▶ **WHAT IS NEEDED**
Reproduce the data that follows in its entirety, character for character.

▶ **SOURCE DATA**

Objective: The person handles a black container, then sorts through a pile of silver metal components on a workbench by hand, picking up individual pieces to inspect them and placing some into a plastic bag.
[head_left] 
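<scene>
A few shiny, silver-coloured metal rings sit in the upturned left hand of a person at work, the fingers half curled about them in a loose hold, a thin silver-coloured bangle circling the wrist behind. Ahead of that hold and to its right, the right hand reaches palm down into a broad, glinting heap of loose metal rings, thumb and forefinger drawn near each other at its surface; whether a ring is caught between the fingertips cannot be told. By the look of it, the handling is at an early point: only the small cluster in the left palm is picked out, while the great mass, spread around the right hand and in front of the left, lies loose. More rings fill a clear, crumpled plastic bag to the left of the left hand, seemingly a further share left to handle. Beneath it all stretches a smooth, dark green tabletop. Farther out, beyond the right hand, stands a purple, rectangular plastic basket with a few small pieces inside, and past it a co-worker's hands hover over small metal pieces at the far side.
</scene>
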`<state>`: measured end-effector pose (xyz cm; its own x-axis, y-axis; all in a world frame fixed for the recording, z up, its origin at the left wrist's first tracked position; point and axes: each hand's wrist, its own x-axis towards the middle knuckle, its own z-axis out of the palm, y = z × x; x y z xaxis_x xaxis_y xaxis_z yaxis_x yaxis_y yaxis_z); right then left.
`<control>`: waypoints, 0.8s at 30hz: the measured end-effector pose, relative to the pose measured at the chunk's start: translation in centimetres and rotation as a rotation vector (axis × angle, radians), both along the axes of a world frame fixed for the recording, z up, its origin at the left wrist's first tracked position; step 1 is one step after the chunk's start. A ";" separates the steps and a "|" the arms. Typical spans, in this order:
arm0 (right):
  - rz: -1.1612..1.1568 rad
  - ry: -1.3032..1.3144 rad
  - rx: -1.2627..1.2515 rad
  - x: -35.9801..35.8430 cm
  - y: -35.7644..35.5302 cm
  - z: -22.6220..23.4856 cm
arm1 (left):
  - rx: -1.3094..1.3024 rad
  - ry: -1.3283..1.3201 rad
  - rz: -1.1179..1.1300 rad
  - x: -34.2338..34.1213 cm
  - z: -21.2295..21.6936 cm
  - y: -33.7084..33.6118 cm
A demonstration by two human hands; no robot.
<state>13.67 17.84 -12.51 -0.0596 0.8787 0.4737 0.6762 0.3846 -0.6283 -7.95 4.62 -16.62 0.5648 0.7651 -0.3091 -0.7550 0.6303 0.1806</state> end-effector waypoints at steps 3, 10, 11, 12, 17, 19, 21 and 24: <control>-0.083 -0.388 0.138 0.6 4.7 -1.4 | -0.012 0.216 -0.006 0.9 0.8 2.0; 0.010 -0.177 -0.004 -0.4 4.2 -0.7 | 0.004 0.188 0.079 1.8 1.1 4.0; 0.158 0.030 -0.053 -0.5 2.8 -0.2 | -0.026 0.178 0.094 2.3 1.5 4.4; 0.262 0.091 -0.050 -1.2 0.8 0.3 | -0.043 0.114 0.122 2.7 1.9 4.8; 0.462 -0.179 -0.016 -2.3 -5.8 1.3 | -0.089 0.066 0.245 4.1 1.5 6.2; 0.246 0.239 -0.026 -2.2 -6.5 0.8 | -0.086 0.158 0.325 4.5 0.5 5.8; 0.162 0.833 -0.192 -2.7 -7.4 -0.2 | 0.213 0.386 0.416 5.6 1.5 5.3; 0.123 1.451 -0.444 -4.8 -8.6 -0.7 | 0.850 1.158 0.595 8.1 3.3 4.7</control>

▶ **WRITTEN SOLUTION**
Objective: The person handles a black container, then sorts through a pile of silver metal components on a workbench by hand, picking up individual pieces to inspect them and placing some into a plastic bag.
[head_left] 
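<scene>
A few shiny, silver-coloured metal rings sit in the upturned left hand of a person at work, the fingers half curled about them in a loose hold, a thin silver-coloured bangle circling the wrist behind. Ahead of that hold and to its right, the right hand reaches palm down into a broad, glinting heap of loose metal rings, thumb and forefinger drawn near each other at its surface; whether a ring is caught between the fingertips cannot be told. By the look of it, the handling is at an early point: only the small cluster in the left palm is picked out, while the great mass, spread around the right hand and in front of the left, lies loose. More rings fill a clear, crumpled plastic bag to the left of the left hand, seemingly a further share left to handle. Beneath it all stretches a smooth, dark green tabletop. Farther out, beyond the right hand, stands a purple, rectangular plastic basket with a few small pieces inside, and past it a co-worker's hands hover over small metal pieces at the far side.
</scene>
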`<state>`: measured end-effector pose (xyz cm; its own x-axis, y-axis; all in a world frame fixed for the recording, z up, its origin at the left wrist's first tracked position; point and axes: each hand's wrist, its own x-axis towards the middle knuckle, its own z-axis out of the palm, y = z × x; x y z xaxis_x xaxis_y xaxis_z yaxis_x yaxis_y yaxis_z); right then left.
`<control>`: waypoints, 0.8s at 30hz: the measured end-effector pose, relative to the pose measured at the chunk's start: translation in centimetres and rotation as a rotation vector (axis × angle, radians), both along the axes of a world frame fixed for the recording, z up, its origin at the left wrist's first tracked position; step 1 is one step after the chunk's start. A ";" separates the steps and a "|" the arms. Typical spans, in this order:
arm0 (right):
  - rz: -1.1612..1.1568 rad
  - ry: -1.3032..1.3144 rad
  - rx: -1.2627..1.2515 rad
  - x: -35.9801..35.8430 cm
  - y: -35.7644..35.5302 cm
  - z: -22.6220..23.4856 cm
arm1 (left):
  - rx: -1.3094..1.3024 rad
  - ry: -1.3283..1.3201 rad
  - rz: -1.1179..1.1300 rad
  - x: -34.2338..34.1213 cm
  - z: -21.2295..21.6936 cm
  - y: -33.7084..33.6118 cm
A demonstration by two human hands; no robot.
<state>13.67 17.84 -12.51 -0.0596 0.8787 0.4737 0.6762 0.3846 -0.6283 -7.95 4.62 -16.62 0.5648 0.7651 -0.3091 -0.7550 0.6303 0.1806</state> end-effector waypoints at steps 3, 10, 11, 12, 17, 19, 21 and 24: <control>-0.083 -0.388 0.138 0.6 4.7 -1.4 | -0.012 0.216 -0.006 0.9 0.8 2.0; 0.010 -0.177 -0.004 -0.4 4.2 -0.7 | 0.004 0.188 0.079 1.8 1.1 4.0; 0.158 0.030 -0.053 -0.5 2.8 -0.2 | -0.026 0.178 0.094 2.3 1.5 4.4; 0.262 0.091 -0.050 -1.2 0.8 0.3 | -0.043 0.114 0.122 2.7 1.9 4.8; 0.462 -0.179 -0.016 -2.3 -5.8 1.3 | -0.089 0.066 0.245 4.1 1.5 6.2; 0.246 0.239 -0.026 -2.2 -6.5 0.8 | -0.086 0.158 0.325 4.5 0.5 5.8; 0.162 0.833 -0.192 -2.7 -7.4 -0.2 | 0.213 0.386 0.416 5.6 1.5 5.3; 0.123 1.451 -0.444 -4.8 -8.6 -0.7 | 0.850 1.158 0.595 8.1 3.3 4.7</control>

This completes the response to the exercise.